> **Work to complete**
Give back, exactly as written, the lines of the listing from the top through the line holding "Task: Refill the", and nothing more. Exclude pictures.

> **Source records**

↓↓↓

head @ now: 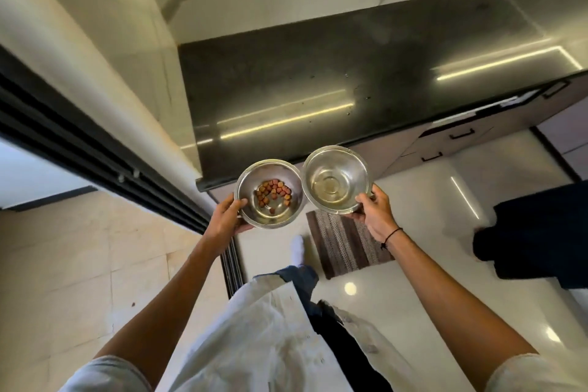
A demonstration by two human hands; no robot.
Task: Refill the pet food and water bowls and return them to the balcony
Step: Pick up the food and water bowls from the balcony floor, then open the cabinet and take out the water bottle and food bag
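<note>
My left hand point(226, 216) grips the near rim of a steel food bowl point(288, 175) that holds a small heap of brown and red kibble point(273, 192). My right hand point(375, 215) grips the near rim of a second steel bowl point(335, 180) with a little clear water at its bottom. The two bowls are held level, side by side, their rims nearly touching. They hover just in front of the near edge of a black countertop point(334, 79).
A sliding-door track point(95, 149) runs diagonally on the left, with beige tiles point(79, 264) beyond it. A striped mat point(346, 242) lies on the glossy white floor. Drawers with black handles point(461, 135) sit under the counter. Another person's dark-clothed legs point(541, 232) stand at right.
</note>
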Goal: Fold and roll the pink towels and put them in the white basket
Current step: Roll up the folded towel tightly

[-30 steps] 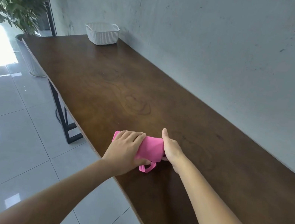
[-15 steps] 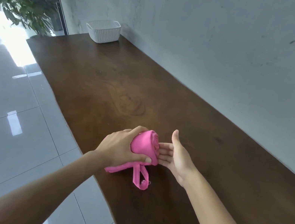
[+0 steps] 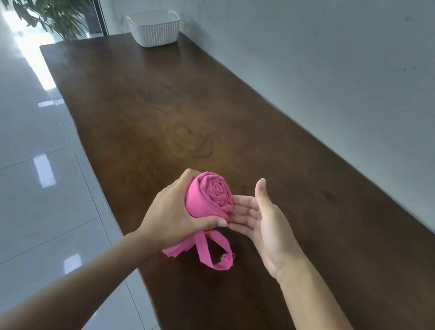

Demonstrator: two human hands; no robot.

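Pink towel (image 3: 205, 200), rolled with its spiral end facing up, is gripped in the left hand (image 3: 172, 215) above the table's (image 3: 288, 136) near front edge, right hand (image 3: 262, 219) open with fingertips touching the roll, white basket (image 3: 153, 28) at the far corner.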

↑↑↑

> **Output of the task**
head @ now: 
A demonstration by two human hands; no robot.
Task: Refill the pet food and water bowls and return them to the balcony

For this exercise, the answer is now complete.